*WHAT THIS TASK INVOLVES:* Using "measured" as the search string, find the matching lines below and copy them.

*COLLECTED MATERIAL:*
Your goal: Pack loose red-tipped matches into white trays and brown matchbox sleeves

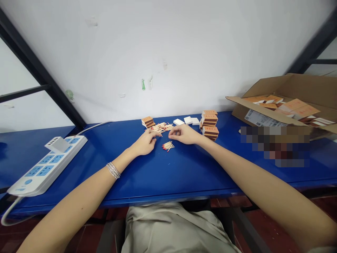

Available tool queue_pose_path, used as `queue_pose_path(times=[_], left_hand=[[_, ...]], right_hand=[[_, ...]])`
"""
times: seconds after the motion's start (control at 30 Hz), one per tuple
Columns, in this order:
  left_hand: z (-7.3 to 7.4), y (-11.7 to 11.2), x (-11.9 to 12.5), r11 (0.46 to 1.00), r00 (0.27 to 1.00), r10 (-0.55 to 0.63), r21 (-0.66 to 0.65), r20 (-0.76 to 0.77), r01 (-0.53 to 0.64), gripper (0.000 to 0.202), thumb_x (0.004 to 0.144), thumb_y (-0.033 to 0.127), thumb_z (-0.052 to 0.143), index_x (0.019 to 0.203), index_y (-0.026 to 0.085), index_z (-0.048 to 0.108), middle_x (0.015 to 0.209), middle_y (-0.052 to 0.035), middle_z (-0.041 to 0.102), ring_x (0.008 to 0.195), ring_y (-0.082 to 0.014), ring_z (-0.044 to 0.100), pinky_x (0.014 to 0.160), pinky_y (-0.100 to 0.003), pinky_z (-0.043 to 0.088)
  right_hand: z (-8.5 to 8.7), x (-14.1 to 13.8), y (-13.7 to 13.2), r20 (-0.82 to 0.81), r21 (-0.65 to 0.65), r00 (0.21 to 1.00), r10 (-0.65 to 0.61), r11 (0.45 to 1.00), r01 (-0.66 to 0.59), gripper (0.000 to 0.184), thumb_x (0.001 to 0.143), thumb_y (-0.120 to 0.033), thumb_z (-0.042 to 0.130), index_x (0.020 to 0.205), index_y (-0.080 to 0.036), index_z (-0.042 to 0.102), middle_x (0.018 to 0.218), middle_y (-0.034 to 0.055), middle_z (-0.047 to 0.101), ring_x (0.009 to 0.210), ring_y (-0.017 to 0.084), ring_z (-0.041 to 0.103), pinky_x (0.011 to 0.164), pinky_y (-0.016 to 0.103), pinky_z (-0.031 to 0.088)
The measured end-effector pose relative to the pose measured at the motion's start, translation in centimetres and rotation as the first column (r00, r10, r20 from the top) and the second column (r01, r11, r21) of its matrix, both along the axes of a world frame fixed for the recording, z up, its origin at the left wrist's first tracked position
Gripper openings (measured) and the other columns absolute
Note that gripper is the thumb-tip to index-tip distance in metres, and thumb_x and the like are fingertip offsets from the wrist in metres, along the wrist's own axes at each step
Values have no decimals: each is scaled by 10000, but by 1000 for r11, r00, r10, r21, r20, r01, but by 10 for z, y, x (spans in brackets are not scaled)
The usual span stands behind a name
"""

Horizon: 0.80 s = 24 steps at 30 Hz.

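Observation:
My left hand [145, 143] rests at the near left side of a large heap of loose matches [163, 127]. Its index finger stretches toward the heap, and the thumb stands apart from it. Facing it from the right, my right hand [184, 134] has thumb and fingertips brought together in a pinch; whatever may be between them is too small to make out. Below the gap between both hands lies a small bunch of red-tipped matches [167, 145]. Behind my right hand are several white inner trays [187, 121] of matchboxes.
Stacked orange matchboxes [210, 117] stand right of my right hand; a smaller stack [147, 121] sits beyond my left. An open cardboard box [255, 116] of matchboxes is at the right. A white power strip [50, 165] lies left on the blue table [168, 179]. A wall rises behind.

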<state>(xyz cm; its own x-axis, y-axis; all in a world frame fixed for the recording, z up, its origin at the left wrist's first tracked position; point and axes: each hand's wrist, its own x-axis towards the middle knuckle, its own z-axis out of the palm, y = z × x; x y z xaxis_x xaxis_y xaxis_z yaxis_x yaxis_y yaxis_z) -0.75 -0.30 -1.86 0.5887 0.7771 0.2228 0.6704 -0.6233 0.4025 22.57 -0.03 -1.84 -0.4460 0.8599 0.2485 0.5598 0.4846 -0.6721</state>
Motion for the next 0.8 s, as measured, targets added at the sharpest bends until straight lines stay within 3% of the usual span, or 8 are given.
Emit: queue_pose_path(times=[0.1, 0.33, 0.47, 0.8], left_hand=[[-2, 0, 0, 1000, 1000, -23, 6, -14, 24, 401, 866, 113, 421, 1220, 157, 602, 1065, -105, 500, 1037, -218, 516, 1008, -409, 421], [-7, 2, 2, 993, 996, -74, 84, -45, 78, 406, 866, 113, 413, 1214, 152, 618, 988, -99, 497, 998, -226, 496, 991, -423, 428], [-7, 2, 1, 997, 1000, -27, 74, 0, 27, 399, 870, 103, 402, 1198, 163, 622, 1015, -95, 489, 1032, -217, 510, 1026, -415, 419], [-2, -1, 1, 997, 998, 68, 29, 2, -68, 373, 856, 98, 423, 1169, 148, 618, 971, -77, 476, 1001, -204, 540, 1013, -392, 438]], right_hand=[[-7, -7, 4, -1, 78, 995, -101, 992, 101, 157, 776, -273, 618, 785, -147, 711, 679, 10, 643, 555, 89, 492, 585, 235, 386], [-11, -22, 11, 65, 145, 988, -139, 981, 128, 116, 752, -266, 670, 757, -160, 716, 703, 13, 682, 630, 112, 567, 614, 230, 397], [-7, -30, 16, 113, 143, 975, -190, 974, 173, 131, 737, -288, 693, 767, -165, 725, 710, 17, 692, 647, 126, 581, 624, 238, 396], [-3, -28, 15, 250, 195, 920, -303, 946, 259, 132, 713, -108, 540, 638, -160, 634, 679, 54, 676, 636, 157, 581, 593, 253, 377]])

*SOLUTION TO THIS TASK:*
The measured end-effector pose relative to the pose measured at the motion's start, translation in centimetres and rotation as the first column (r00, r10, r20 from the top) and the second column (r01, r11, r21) of its matrix, both along the axes of a world frame fixed for the recording, z up, its origin at the left wrist's first tracked position
Gripper openings (measured) and the other columns absolute
Motion for the next 0.8 s, as measured, targets added at the sharpest bends until straight lines stay within 3% of the usual span, or 8 are given.

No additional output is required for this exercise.